Она услышала, что Грегор сделал шаг ей вслед, и побежала так, будто за ней гнались все псы ада. Со стуком захлопнула за собой дверь, как в тумане поднялась по лестнице. Венеции было-необходимо остаться, одной, чтобы справиться с ураганом чувств.

Она добралась до своей комнаты и уже взялась за ручку двери, когда отворилась дверь комнаты напротив. Мисс Платт вышла в коридор; она была все еще в том платье, в котором сидела за обеденным столом. Женщина вздрогнула, увидев Венецию в столь возбужденном состоянии.

– Мисс Уэст, – заговорила она испуганным полушепотом. – Вы заболели? У вас лицо горит.

Венеция прошептала в ответ:

– Я очень устала, вот и все.

Мисс Платт легонько похлопала ее по лицу.

– Смею сказать, что так и есть. День был очень тяжелым.

Добрые слова и ласковое похлопывание по плечу вернули Венеции самообладание. Она заставила себя улыбнуться.

– Мисс Платт, мне хотелось бы поговорить с вами завтра. – Она бросила опасливый взгляд на дверь за спиной у мисс Платт и добавила: – Наедине.

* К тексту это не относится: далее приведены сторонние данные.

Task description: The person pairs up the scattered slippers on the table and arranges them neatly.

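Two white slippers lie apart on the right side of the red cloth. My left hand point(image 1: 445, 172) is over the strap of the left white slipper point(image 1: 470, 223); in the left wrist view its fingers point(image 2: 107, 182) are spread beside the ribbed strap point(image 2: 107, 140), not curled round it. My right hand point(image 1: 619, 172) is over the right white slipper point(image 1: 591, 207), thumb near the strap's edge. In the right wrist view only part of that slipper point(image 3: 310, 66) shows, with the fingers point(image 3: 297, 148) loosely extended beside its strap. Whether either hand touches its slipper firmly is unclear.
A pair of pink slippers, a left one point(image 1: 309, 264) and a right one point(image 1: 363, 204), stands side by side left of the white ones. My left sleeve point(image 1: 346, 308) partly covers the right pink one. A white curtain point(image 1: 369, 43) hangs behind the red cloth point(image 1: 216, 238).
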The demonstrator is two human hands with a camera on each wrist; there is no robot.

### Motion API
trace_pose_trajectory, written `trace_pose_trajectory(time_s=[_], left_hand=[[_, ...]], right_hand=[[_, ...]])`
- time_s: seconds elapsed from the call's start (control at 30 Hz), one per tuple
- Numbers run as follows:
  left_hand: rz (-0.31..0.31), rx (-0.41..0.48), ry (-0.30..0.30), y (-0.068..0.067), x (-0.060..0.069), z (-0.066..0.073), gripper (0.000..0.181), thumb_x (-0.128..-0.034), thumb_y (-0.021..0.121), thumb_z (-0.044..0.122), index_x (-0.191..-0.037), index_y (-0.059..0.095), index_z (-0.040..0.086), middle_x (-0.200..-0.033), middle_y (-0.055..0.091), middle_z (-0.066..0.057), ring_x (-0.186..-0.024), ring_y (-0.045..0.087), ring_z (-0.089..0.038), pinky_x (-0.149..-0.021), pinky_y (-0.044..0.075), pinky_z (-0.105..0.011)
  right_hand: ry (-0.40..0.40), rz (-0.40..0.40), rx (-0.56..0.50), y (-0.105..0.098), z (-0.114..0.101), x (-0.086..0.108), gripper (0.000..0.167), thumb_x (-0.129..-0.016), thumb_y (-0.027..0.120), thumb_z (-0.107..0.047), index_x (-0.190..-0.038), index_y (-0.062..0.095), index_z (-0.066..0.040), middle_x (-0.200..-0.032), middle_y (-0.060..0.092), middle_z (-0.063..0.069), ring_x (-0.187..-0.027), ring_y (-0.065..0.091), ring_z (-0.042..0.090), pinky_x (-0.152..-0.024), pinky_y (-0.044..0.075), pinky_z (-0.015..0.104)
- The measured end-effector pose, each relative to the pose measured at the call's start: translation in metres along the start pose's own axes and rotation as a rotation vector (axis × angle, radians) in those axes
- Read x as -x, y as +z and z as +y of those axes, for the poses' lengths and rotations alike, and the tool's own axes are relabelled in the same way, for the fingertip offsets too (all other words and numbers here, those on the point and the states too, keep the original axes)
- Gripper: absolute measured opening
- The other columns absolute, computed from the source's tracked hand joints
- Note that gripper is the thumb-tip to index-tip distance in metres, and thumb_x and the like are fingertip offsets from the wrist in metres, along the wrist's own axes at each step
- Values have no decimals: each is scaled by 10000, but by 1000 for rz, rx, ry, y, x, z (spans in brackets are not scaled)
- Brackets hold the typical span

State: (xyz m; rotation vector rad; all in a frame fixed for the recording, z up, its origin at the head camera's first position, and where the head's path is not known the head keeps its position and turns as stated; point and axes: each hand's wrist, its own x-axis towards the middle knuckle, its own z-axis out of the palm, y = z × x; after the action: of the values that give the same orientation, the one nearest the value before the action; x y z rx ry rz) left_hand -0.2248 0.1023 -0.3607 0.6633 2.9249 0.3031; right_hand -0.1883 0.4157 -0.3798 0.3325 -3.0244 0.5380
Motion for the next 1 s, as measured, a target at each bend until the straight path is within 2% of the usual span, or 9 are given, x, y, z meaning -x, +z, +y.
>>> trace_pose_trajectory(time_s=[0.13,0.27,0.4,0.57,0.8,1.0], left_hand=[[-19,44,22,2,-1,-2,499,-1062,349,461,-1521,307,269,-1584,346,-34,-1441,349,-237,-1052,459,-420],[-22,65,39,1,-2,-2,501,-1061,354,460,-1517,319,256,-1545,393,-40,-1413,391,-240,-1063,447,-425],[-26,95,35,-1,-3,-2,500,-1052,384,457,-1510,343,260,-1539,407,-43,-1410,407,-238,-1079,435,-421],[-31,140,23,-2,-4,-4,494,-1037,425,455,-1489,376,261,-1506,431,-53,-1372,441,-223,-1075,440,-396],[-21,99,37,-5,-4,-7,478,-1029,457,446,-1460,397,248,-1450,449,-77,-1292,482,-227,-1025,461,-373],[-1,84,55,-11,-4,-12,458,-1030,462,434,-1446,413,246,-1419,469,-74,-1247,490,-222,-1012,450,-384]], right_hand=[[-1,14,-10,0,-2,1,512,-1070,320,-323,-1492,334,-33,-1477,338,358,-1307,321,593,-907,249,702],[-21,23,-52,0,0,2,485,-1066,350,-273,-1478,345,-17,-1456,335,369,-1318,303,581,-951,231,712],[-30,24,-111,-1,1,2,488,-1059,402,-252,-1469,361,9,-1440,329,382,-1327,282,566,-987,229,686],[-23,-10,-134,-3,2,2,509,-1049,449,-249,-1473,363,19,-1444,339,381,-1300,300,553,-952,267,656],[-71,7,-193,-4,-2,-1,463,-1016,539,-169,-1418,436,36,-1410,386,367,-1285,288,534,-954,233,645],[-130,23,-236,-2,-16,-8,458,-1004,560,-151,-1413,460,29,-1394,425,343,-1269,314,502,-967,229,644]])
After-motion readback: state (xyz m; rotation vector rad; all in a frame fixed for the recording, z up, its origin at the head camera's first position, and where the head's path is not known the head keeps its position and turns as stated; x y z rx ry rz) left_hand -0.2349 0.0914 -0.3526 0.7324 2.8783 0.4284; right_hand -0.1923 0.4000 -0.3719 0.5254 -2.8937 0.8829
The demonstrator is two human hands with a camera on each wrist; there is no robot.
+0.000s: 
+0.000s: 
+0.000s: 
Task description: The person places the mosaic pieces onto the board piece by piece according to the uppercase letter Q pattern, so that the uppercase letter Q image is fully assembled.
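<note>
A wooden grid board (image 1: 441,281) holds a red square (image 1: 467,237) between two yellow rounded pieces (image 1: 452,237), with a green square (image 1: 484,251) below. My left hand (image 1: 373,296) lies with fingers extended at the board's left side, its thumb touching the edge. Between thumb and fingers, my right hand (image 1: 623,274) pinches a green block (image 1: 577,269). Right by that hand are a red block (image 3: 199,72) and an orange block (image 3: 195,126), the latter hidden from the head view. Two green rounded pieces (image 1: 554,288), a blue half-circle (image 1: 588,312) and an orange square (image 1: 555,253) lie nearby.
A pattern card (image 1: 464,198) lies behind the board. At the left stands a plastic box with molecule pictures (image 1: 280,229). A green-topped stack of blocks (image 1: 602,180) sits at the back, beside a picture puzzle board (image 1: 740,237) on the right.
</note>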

– Очень хорошо. Может, с утра пораньше? Я обычно встаю на заре. – Она снова нервически вздрогнула. – Миссис Блум постоянно напоминает мне, чтобы я вела себя как можно тише, и я ее не разбужу.

– Отлично. Я буду надеяться…

– Мисс Платт! – громко крикнула миссис Блум.

Мисс Платт встрепенулась:

– Ох, совсем забыла! Мне надо раздобыть немного воды! Извините меня, мисс Уэст.

Она понеслась вниз по лестнице.

Покачав головой, Венеция вошла к себе в комнату и разделась. Ей хотелось подумать об ошеломительном поцелуе Грегора, но как только она легла в постель, веки ее смежились, и она уснула крепким, глубоким сном. Снились ей рыцари в сверкающих доспехах с зелеными глазами и греховными ухмылками.

Глава 6

Все мы совершаем поступки, о которых потом скорбим и сожалеем. Право, нет на свете человека, который не совершал бы ошибок снова и снова.

Старая Нора из Лох-Ломонда – трем своим маленьким внучкам в холодный зимний вечер

Венеция просыпалась медленно и неохотно. Она ворочалась, натягивала на себя одеяло, закутываясь в теплый кокон. Но тут ей с почти болезненной ясностью вспомнился поцелуй Грегора, и сон как рукой сняло.